> _ASSIGNMENT_: Copy exactly, please, the lines of the data from its start through the line containing "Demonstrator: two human".

> _MATERIAL PROVIDED_:
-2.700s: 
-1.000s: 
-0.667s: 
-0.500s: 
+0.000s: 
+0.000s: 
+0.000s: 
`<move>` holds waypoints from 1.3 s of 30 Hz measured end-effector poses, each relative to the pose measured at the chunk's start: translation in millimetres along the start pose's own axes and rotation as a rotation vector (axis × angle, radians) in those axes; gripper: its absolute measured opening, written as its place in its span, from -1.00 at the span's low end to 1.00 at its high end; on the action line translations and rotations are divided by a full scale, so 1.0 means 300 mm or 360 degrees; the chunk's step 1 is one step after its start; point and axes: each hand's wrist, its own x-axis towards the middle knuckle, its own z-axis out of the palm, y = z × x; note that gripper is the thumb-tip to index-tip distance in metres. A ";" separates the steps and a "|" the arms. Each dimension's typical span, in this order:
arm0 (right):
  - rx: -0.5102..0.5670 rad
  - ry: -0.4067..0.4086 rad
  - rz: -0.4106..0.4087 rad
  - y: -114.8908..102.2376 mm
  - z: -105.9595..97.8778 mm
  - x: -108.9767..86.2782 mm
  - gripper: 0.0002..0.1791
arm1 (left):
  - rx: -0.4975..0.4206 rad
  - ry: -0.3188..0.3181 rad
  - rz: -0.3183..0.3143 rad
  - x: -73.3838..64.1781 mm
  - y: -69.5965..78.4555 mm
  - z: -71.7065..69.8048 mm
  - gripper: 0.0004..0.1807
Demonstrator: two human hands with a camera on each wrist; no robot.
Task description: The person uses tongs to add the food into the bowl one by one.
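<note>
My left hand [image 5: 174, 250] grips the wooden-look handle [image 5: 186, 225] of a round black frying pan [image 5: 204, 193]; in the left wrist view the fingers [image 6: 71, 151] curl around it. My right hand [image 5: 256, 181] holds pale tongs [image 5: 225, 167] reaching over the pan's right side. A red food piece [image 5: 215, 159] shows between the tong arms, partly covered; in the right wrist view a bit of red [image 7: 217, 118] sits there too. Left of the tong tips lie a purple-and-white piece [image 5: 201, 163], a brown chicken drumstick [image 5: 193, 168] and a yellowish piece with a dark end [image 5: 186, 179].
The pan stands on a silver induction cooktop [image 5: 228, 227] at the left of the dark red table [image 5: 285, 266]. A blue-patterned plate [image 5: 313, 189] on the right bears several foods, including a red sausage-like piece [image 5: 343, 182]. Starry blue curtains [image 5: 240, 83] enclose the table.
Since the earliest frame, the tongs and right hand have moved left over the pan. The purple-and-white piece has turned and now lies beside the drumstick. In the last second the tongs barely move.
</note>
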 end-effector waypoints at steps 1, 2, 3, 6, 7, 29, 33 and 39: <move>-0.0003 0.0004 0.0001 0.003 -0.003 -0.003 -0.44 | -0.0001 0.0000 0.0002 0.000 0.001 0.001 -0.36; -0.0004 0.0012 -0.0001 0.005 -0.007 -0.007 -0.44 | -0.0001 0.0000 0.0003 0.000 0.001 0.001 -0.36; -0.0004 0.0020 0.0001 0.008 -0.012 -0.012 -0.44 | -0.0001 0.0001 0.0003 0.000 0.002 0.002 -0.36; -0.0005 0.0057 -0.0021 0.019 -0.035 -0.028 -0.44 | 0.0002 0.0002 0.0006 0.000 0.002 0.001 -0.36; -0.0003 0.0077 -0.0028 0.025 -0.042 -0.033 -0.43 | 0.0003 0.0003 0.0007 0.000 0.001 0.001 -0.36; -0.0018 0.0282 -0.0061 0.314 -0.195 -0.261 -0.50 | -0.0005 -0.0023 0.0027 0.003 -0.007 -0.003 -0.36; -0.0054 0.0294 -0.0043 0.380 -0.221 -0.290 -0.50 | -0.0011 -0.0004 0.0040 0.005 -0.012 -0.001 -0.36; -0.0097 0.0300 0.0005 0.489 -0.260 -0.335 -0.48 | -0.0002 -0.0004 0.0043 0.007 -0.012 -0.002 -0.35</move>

> _WRITTEN ANSWER_:
-2.700s: 
-1.000s: 
-0.667s: 
-0.500s: 
+0.000s: 
+0.000s: 
+0.000s: 
`<move>` holds waypoints from 1.3 s of 30 Hz measured end-effector poses, each relative to the pose measured at the chunk's start: translation in millimetres along the start pose's own axes and rotation as a rotation vector (axis × angle, radians) in those axes; gripper: its absolute measured opening, written as its place in its span, from -1.00 at the span's low end to 1.00 at its high end; on the action line translations and rotations are divided by a full scale, so 1.0 means 300 mm or 360 degrees; the chunk's step 1 is one step after its start; point and axes: each hand's wrist, its own x-axis towards the middle knuckle, its own z-axis out of the palm, y = z × x; note that gripper is the thumb-tip to index-tip distance in metres. A ";" separates the steps and a "|" the arms. Each dimension's typical span, in this order:
arm0 (right):
  - rx: -0.5102..0.5670 rad
  - ry: -0.4067..0.4086 rad
  - rz: -0.4106..0.4087 rad
  - y: -114.8908..102.2376 mm
  - z: -105.9595..97.8778 mm
  - x: -108.9767..86.2782 mm
  - gripper: 0.0002..0.1791
arm1 (left):
  - rx: -0.4975..0.4206 rad
  - ry: -0.3188..0.3181 rad
  - rz: -0.3183..0.3143 rad
  - x: -73.3838..64.1781 mm
  - y: -69.5965..78.4555 mm
  - z: -71.7065..69.8048 mm
  - gripper: 0.0004..0.1807
Demonstrator: two human hands with a camera on each wrist; no robot.

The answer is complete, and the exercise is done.